— Work instructions —
Write out all the data again, exactly as it stands.

— Available data —
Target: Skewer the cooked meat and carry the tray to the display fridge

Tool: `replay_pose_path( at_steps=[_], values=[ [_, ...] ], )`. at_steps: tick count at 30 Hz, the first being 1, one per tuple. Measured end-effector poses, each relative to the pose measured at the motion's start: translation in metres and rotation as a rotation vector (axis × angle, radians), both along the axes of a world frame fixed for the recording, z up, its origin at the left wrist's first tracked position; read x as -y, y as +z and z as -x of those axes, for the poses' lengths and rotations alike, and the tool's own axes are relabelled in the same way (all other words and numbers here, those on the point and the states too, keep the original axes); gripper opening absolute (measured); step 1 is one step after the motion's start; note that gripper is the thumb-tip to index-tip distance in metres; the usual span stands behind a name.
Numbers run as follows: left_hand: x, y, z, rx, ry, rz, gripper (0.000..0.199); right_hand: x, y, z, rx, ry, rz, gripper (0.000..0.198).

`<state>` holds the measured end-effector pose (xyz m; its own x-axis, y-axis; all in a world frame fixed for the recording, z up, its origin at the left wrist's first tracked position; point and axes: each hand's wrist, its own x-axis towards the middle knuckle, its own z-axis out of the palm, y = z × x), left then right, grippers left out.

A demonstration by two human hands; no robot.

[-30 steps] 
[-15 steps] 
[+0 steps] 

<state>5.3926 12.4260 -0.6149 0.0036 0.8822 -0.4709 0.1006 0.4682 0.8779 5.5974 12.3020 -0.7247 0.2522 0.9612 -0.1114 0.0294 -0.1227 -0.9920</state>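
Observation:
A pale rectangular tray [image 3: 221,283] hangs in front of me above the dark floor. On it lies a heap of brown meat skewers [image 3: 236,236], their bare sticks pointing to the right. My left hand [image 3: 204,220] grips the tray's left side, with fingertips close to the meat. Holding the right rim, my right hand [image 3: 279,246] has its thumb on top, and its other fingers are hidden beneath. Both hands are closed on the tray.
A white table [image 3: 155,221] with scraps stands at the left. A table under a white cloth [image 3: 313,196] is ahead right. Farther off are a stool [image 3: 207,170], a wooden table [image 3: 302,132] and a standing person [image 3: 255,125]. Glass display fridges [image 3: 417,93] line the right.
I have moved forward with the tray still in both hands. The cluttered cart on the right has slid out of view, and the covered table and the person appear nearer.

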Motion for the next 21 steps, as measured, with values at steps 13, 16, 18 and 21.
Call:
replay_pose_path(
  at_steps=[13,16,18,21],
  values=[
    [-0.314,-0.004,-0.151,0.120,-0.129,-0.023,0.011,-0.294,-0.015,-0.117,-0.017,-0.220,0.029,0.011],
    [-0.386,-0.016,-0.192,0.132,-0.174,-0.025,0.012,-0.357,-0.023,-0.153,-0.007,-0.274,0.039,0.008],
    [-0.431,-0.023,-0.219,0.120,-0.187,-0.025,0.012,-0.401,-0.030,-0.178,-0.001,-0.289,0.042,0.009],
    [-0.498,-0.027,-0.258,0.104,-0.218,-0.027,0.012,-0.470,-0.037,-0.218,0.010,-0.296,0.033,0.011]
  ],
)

— Output for this exercise —
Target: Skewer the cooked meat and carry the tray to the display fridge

Tool: `replay_pose_path( at_steps=[_], values=[ [_, ...] ], )`. at_steps: tick count at 30 Hz, the first being 1, one per tuple. Measured end-effector poses, each relative to the pose measured at the motion's start: translation in metres and rotation as a rotation vector (axis × angle, radians), both along the axes of a world frame fixed for the recording, z up, its origin at the left wrist's first tracked position; read x as -y, y as +z and z as -x of those axes, for the poses' lengths and rotations alike, and the tool's own axes are relabelled in the same way (all other words and numbers here, those on the point and the states too, keep the original axes); gripper opening absolute (measured); step 1 is one step after the motion's start; note that gripper is the thumb-tip to index-tip distance in metres; the usual span stands behind a name.
Numbers run as follows: left_hand: x, y, z, rx, ry, rz, gripper (0.000..0.199); right_hand: x, y, z, rx, ry, rz, gripper (0.000..0.198).

`<state>` holds the measured end-effector pose (xyz m; its own x-axis, y-axis; all in a world frame fixed for the recording, z up, its origin at the left wrist's first tracked position; point and axes: each hand's wrist, its own x-axis towards the middle knuckle, its own z-axis out of the palm, y = z × x), left then right, grippers left out.

A demonstration by two human hands; no robot.

[-30 steps] 
[-15 steps] 
[+0 steps] 

<state>5.3926 12.4260 -0.6149 0.0036 0.8822 -0.4709 0.1006 0.4682 0.8779 5.5974 12.3020 -0.7247 0.2522 0.9612 -0.1114 0.0294 -0.1227 -0.9920</state>
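Observation:
A pale rectangular tray [image 3: 221,283] hangs in front of me above the dark floor. On it lies a heap of brown meat skewers [image 3: 236,236], their bare sticks pointing to the right. My left hand [image 3: 204,220] grips the tray's left side, with fingertips close to the meat. Holding the right rim, my right hand [image 3: 279,246] has its thumb on top, and its other fingers are hidden beneath. Both hands are closed on the tray.
A white table [image 3: 155,221] with scraps stands at the left. A table under a white cloth [image 3: 313,196] is ahead right. Farther off are a stool [image 3: 207,170], a wooden table [image 3: 302,132] and a standing person [image 3: 255,125]. Glass display fridges [image 3: 417,93] line the right.
I have moved forward with the tray still in both hands. The cluttered cart on the right has slid out of view, and the covered table and the person appear nearer.
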
Motion for the next 21 steps, as measured, with values at steps 13, 16, 18 and 21.
Call:
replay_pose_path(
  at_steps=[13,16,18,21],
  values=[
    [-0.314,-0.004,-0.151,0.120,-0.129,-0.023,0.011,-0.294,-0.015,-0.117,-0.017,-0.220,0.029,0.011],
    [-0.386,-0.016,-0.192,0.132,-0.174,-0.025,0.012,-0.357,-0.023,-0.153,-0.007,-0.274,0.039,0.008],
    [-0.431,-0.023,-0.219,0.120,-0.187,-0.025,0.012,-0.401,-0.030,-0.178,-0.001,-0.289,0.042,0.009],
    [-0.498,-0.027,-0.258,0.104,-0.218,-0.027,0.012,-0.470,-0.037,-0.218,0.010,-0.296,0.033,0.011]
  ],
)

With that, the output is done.